岡山市教委は、児童生徒それぞれの理解度を解析して問題を出すAI(人工知能)ドリルなど新たなデジタル技術を、全ての市立小中学校に導入した。国の「GIGAスクール構想」で1人1台配備した情報端末を有効活用し、学習の質の向上につなげる狙い。9日には平井小(同市中区平井)で公開授業があった。

 AIドリルは小学校が4教科(国語、算数、理科、社会)、中学校が5教科(国語、数学、英語、理科、社会)に対応する。いずれの教科も過去の回答をAIが学習し、課題の克服に向けた問題を出題してくれる。自習や家庭学習で使用する。

 授業支援ソフトも取り入れ、教諭が出題した問題への意見を集約する際、端末の画面で他の人の回答を閲覧できる。国語で感想を話し合う際に特定のキーワードを拾い上げたり、算数の問題でみんなの回答を見て自分の答えを分析したりすることを想定している。

 2年のクラスで行われた公開授業では、児童約30人が算数で授業支援ソフトを使った。バナナやブドウなど好きな果物を選択し、ソフトで集計された数値を確認。他の児童のやり方を参考にしながら、それぞれ表やグラフで見やすく整理した。

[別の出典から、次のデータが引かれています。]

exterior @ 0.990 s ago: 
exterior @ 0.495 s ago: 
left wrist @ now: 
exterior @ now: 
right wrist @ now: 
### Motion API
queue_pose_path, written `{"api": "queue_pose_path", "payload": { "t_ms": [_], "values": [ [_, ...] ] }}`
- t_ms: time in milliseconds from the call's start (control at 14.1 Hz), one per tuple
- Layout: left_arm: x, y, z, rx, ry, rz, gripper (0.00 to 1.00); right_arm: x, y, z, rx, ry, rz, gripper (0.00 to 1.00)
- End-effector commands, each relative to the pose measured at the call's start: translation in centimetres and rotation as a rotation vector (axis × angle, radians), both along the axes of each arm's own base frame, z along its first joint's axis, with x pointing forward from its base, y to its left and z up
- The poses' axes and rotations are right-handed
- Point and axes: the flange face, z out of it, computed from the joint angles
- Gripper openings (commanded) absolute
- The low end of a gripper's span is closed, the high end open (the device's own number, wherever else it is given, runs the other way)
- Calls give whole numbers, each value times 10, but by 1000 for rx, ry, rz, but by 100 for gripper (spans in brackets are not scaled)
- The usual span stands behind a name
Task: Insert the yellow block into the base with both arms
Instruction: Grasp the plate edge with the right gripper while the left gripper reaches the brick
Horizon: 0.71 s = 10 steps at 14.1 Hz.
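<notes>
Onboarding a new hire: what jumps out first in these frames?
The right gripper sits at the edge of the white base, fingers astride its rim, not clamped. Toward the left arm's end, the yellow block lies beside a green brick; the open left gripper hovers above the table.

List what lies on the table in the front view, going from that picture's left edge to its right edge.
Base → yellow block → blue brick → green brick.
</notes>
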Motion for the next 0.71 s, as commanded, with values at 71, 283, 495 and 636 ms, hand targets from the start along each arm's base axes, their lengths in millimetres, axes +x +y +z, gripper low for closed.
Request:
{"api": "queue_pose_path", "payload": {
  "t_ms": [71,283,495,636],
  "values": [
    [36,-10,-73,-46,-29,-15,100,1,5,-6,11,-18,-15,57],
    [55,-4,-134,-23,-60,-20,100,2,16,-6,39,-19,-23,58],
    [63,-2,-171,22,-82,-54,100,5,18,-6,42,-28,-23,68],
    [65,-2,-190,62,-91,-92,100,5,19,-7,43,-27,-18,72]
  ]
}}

 女子児童は「友達はたくさんの色を使って表を作っていて、すごく分かりやすかった。AIドリルで漢字をいっぱい覚えたい」と話した。

 新たなデジタル技術の導入について市教育研究研修センターは「子どもの考える力や主体性の向上が期待できる。各校での効果的な活用事例を収集し、有効に使っていく」としている。

 AIドリルと授業支援ソフトは教育大手・ベネッセコーポレーション(岡山市北区南方)の開発した「ミライシード」で、4月中旬から配備を始めた。事業費は1億7500万円。